BEGIN

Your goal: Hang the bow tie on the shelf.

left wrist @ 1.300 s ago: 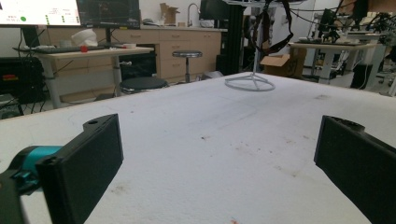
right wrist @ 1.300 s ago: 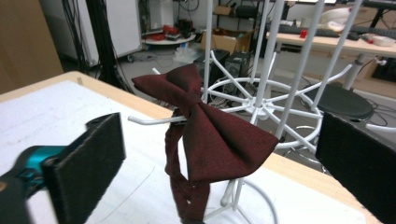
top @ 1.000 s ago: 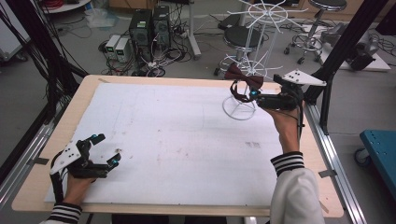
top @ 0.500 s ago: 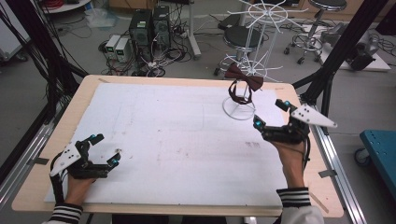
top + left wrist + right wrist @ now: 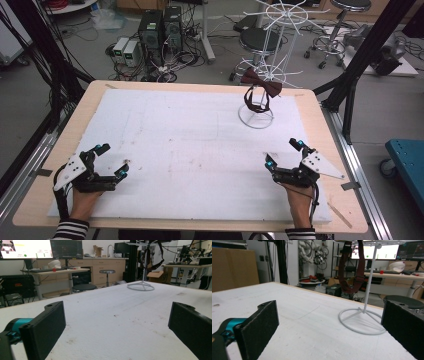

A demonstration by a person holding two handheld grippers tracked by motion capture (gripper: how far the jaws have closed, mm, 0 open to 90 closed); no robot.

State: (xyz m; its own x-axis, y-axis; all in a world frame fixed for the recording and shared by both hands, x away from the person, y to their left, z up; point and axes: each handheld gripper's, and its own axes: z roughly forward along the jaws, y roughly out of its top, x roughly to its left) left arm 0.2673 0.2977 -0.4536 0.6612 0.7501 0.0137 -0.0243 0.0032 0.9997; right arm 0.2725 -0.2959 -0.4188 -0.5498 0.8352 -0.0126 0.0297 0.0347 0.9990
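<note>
bow tie (image 5: 261, 88): dark red cloth, soft sheen | stand (image 5: 256, 118): thin white-coated wire, smooth | desk (image 5: 320, 120): pale wood rim, matt | mat (image 5: 190, 150): white foam, matt, slightly pitted, stained | jaws: black, matt, grainy pads

A pale wooden surface (image 5: 320, 115) carries a white foam sheet (image 5: 190, 150) covering nearly all of it, lightly stained, perhaps with dirt. A white wire stand (image 5: 256, 117) sits on the sheet's far right part.
</note>
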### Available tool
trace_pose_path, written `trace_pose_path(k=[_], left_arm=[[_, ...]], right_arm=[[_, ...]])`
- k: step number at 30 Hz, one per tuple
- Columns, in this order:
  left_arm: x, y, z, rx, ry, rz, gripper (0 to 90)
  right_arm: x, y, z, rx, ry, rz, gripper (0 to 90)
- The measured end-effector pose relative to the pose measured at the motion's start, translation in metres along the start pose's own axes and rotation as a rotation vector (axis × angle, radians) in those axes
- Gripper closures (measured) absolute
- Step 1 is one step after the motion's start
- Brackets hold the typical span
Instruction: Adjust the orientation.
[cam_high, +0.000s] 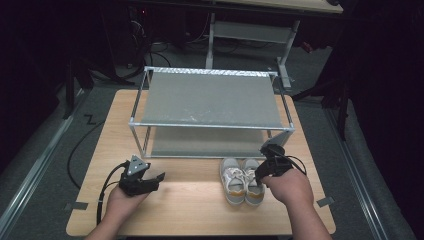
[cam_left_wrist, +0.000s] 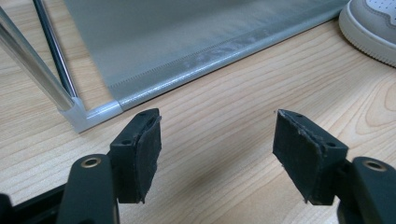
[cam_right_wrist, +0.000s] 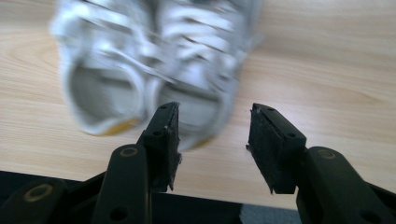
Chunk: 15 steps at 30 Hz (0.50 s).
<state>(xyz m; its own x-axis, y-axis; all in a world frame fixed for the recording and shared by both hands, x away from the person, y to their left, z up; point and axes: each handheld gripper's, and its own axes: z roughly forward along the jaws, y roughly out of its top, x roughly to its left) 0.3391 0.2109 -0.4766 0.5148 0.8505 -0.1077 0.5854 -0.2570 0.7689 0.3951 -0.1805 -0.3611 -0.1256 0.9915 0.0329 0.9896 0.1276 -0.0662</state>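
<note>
The right gripper (cam_right_wrist: 212, 144) hangs over the heel of the right-hand shoe, jaws wide and empty. The left gripper (cam_left_wrist: 217, 156) gapes just above the table (cam_high: 190, 200). The shoes (cam_high: 242, 180) stand paired before the rack (cam_high: 210, 125) (lower shelf free). A heel-rim pinch may slip. No legible branding.

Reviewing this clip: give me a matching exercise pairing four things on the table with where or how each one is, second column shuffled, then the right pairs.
Things:
1. pair of shoes
2. shelf rack
3. left gripper
4. right gripper

Places or states:
A. open, low over bare wood near the rack's front left corner
B. stands at the far half of the table
C. side by side in front of the rack, right of centre
D. open, just above the shoes

Pairs: 1-C, 2-B, 3-A, 4-D
</note>
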Motion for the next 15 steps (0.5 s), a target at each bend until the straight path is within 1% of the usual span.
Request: trace_pose_path(k=[1, 2, 4, 5, 6, 7, 8, 11, 12, 13, 15], left_arm=[[0.000, 0.000, 0.000, 0.000, 0.001, -0.002, 32.9], [0.000, 0.000, 0.001, 0.000, 0.001, -0.003, 32.9], [0.000, 0.000, 0.001, 0.001, 0.001, -0.004, 32.9], [0.000, 0.000, 0.001, 0.003, 0.000, 0.002, 33.0], [0.000, 0.000, 0.001, 0.003, 0.000, 0.002, 33.0], [-0.001, 0.000, 0.001, 0.000, 0.000, 0.003, 32.9], [-0.001, 0.000, 0.001, 0.000, 0.000, 0.003, 33.0], [-0.003, 0.000, 0.001, -0.002, -0.001, 0.011, 33.0], [-0.003, 0.000, 0.001, -0.002, -0.001, 0.011, 32.9], [-0.003, 0.000, 0.001, -0.002, -0.003, 0.009, 32.9], [-0.003, 0.000, 0.001, -0.003, -0.003, 0.008, 32.9]], right_arm=[[0.004, 0.001, 0.000, -0.004, 0.006, -0.005, 53.6], [0.004, 0.001, 0.000, -0.004, 0.006, -0.005, 53.6], [0.013, 0.003, 0.002, -0.001, 0.008, -0.017, 54.0], [0.019, 0.004, 0.005, 0.005, 0.011, -0.029, 54.4], [0.019, 0.004, 0.005, 0.005, 0.011, -0.029, 54.4], [0.026, 0.004, 0.010, 0.010, 0.015, -0.039, 55.4], [0.026, 0.004, 0.010, 0.010, 0.015, -0.039, 55.4], [0.032, 0.003, 0.021, 0.019, 0.024, -0.043, 58.5], [0.032, 0.003, 0.021, 0.019, 0.024, -0.043, 58.5], [0.033, 0.004, 0.024, 0.014, 0.031, -0.029, 60.9], [0.033, 0.004, 0.026, 0.009, 0.030, -0.031, 61.9]])
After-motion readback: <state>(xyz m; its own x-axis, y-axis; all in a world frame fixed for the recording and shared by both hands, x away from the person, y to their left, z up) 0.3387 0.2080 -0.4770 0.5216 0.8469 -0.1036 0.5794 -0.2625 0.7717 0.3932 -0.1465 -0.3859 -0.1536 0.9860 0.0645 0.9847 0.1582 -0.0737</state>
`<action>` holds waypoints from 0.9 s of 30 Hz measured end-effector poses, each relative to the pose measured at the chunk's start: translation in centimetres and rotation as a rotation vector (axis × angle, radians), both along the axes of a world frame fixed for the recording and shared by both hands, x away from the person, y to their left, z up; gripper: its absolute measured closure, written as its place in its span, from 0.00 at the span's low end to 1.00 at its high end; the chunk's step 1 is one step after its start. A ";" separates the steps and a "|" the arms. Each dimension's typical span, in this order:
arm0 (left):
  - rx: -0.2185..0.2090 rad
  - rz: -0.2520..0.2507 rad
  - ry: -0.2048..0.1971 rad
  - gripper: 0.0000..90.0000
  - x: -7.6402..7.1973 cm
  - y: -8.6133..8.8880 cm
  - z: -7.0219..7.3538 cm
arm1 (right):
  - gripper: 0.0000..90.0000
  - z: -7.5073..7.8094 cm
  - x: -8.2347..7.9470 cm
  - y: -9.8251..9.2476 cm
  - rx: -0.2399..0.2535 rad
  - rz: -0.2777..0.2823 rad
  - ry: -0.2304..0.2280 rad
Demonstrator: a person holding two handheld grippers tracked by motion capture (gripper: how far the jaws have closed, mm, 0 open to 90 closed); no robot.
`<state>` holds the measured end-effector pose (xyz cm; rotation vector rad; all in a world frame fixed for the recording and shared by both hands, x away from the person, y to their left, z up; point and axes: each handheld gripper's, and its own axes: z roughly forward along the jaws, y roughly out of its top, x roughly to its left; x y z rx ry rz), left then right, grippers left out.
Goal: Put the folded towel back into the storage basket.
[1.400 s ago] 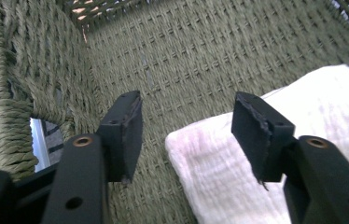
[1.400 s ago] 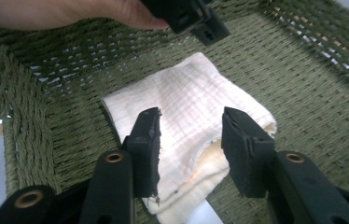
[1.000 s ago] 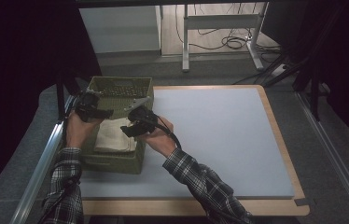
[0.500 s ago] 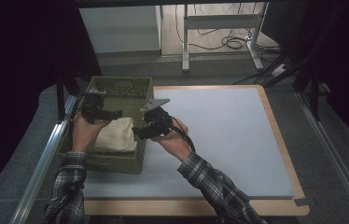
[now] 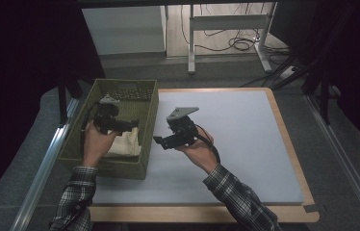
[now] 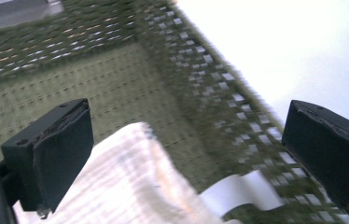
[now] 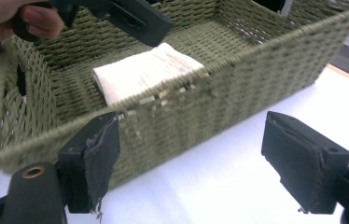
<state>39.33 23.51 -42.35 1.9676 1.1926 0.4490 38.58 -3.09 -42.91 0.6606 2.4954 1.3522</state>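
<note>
Fingers spread, empty; folded cloth lengthwise along basket

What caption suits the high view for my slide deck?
Folded cream cloth lies in the green woven basket; left tongs above it, right tongs over the mat, both open.

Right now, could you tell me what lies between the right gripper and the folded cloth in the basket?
The basket's near woven wall stands between the right gripper and the folded cloth, as the right gripper view shows.
</note>
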 end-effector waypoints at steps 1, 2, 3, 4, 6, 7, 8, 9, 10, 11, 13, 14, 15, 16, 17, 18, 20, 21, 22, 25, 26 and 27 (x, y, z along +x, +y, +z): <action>-0.007 -0.010 -0.009 0.02 -0.3 -0.4 0.1 | 0.20 0.0 -0.1 -0.4 0.004 -0.002 0.001; -0.013 -0.020 -0.015 0.02 -0.5 -0.7 0.2 | 0.20 0.0 -0.2 -0.9 0.009 -0.004 0.003; -0.020 -0.031 -0.020 0.01 -0.8 -1.1 0.2 | 0.18 0.0 -0.3 -1.4 0.009 -0.004 0.002; -0.030 -0.041 -0.026 0.01 -1.1 -1.6 0.3 | 0.18 0.0 -0.5 -1.8 0.008 -0.004 0.001; -0.040 -0.064 -0.046 0.01 -1.8 -2.4 0.6 | 0.16 0.0 -0.8 -2.7 0.003 -0.006 -0.002; -0.045 -0.075 -0.058 0.01 -2.2 -2.9 0.7 | 0.16 -0.1 -0.9 -3.1 0.000 -0.005 -0.005; -0.051 -0.090 -0.070 0.00 -2.6 -3.3 0.8 | 0.15 -0.1 -1.1 -3.6 -0.001 -0.008 -0.007; -0.061 -0.097 -0.081 0.00 -3.0 -3.8 1.0 | 0.14 -0.1 -1.2 -4.1 0.000 -0.010 -0.008; -0.067 -0.112 -0.089 0.00 -3.5 -4.3 1.1 | 0.14 -0.2 -1.4 -4.5 -0.001 -0.012 -0.006; -0.076 -0.125 -0.096 0.00 -3.8 -4.9 1.2 | 0.13 -0.2 -1.6 -5.0 0.000 -0.019 -0.005; -0.076 -0.150 -0.107 0.00 -4.6 -6.0 1.4 | 0.13 -0.3 -1.8 -6.1 0.005 -0.027 -0.008; -0.074 -0.163 -0.113 0.00 -4.9 -6.6 1.5 | 0.12 -0.4 -2.0 -6.7 0.011 -0.030 -0.004; -0.071 -0.172 -0.118 0.00 -5.3 -7.2 1.5 | 0.12 -0.4 -2.1 -7.2 0.015 -0.034 -0.002; -0.067 -0.183 -0.125 0.00 -5.6 -7.8 1.5 | 0.12 -0.5 -2.3 -7.8 0.016 -0.042 -0.003; -0.062 -0.196 -0.129 0.00 -6.0 -8.4 1.5 | 0.12 -0.5 -2.5 -8.3 0.014 -0.048 -0.007; -0.060 -0.208 -0.134 0.00 -6.3 -9.0 1.4 | 0.11 -0.6 -2.7 -8.9 0.012 -0.052 -0.008; -0.057 -0.227 -0.146 0.00 -6.9 -10.2 1.2 | 0.11 -0.8 -3.0 -10.1 0.012 -0.065 -0.010; -0.061 -0.235 -0.149 0.00 -7.2 -10.9 1.0 | 0.11 -0.9 -3.2 -10.7 0.012 -0.070 -0.012; -0.060 -0.245 -0.152 0.00 -7.4 -11.5 0.8 | 0.11 -1.0 -3.4 -11.3 0.012 -0.077 -0.011; -0.056 -0.266 -0.159 0.00 -8.1 -13.2 0.0 | 0.11 -1.5 -3.9 -13.1 0.013 -0.103 -0.008; -0.053 -0.269 -0.162 0.00 -8.3 -13.6 -0.4 | 0.10 -1.6 -4.0 -13.7 0.011 -0.109 -0.006; -0.046 -0.273 -0.167 0.00 -8.4 -14.1 -0.7 | 0.10 -1.8 -4.2 -14.3 0.007 -0.117 -0.004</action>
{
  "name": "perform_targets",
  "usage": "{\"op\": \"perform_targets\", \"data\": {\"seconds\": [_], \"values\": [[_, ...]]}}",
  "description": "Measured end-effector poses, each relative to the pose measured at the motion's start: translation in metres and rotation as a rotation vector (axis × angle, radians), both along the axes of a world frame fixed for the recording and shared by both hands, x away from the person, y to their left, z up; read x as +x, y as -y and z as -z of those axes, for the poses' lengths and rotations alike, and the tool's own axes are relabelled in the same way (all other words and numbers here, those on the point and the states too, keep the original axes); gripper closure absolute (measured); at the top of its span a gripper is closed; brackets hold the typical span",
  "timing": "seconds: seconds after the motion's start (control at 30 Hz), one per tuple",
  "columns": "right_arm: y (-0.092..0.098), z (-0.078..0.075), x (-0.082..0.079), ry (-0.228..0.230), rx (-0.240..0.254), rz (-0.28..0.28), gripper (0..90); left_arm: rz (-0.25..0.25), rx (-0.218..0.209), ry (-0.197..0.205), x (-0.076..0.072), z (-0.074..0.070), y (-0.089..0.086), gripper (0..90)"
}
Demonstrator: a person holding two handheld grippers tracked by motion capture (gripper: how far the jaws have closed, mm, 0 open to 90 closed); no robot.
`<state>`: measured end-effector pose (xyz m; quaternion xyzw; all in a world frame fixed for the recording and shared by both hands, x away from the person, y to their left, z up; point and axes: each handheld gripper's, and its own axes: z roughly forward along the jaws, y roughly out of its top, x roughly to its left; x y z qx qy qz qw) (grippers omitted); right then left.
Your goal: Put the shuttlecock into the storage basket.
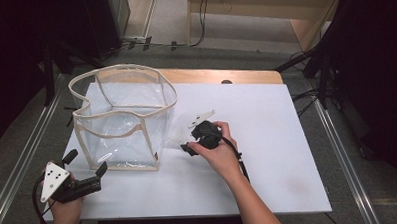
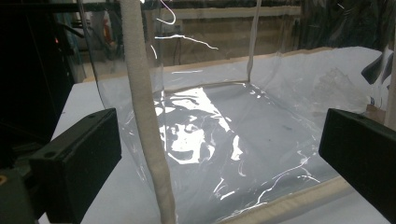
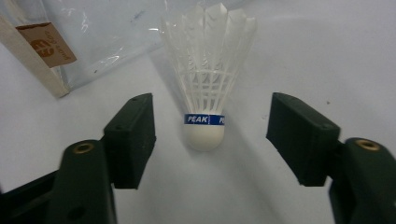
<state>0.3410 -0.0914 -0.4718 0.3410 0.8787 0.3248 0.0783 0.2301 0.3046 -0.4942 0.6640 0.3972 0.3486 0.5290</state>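
White board covers the table (image 1: 267, 139). A clear plastic bag (image 1: 124, 119) with cream fabric edging stands upright and open at the table's left. A white feather shuttlecock (image 3: 208, 88) with a blue band marked PEAK lies on the table just right of the bag, its cork end toward the right hand-held gripper (image 1: 186, 147). That gripper's jaws are spread wide, one on each side of the cork, not touching it. The left hand-held gripper (image 1: 85, 163) sits at the table's front left corner, jaws wide apart and empty, facing the bag's near corner seam (image 2: 147, 126).
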Motion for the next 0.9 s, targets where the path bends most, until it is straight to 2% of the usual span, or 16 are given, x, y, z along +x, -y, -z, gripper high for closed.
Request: {"op": "perform_targets", "data": {"seconds": [0.17, 0.37, 0.77, 0.87, 0.9], "values": [[-0.002, 0.005, 0.001, -0.017, -0.014, 0.002, 35.8, 0.001, 0.0, 0.0, 0.0, 0.0, 0.0, 0.0], [-0.006, 0.013, 0.003, -0.041, -0.017, 0.045, 45.2, 0.002, 0.002, 0.0, 0.0, 0.0, 0.0, 0.0], [-0.013, 0.023, 0.003, -0.058, -0.053, 0.056, 54.0, 0.002, 0.002, 0.0, 0.0, 0.0, 0.001, 0.0], [-0.013, 0.024, 0.002, -0.054, -0.06, 0.057, 62.3, 0.002, 0.003, 0.0, 0.0, 0.0, 0.001, 0.0], [-0.013, 0.024, 0.002, -0.062, -0.048, 0.06, 62.5, 0.002, 0.002, 0.0, 0.0, 0.0, 0.001, 0.0]]}}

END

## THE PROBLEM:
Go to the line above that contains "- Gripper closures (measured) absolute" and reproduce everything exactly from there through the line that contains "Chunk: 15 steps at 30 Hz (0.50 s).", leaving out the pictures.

## ANSWER TO THE EXERCISE:
- Gripper closures (measured) absolute
- Step 1 is one step after the motion's start
- Brackets hold the typical span
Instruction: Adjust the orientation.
[cam_high, +0.000s] 
[cam_left_wrist, +0.000s] 
[cam_right_wrist, +0.000s] 
Chunk: 15 steps at 30 Hz (0.50 s).

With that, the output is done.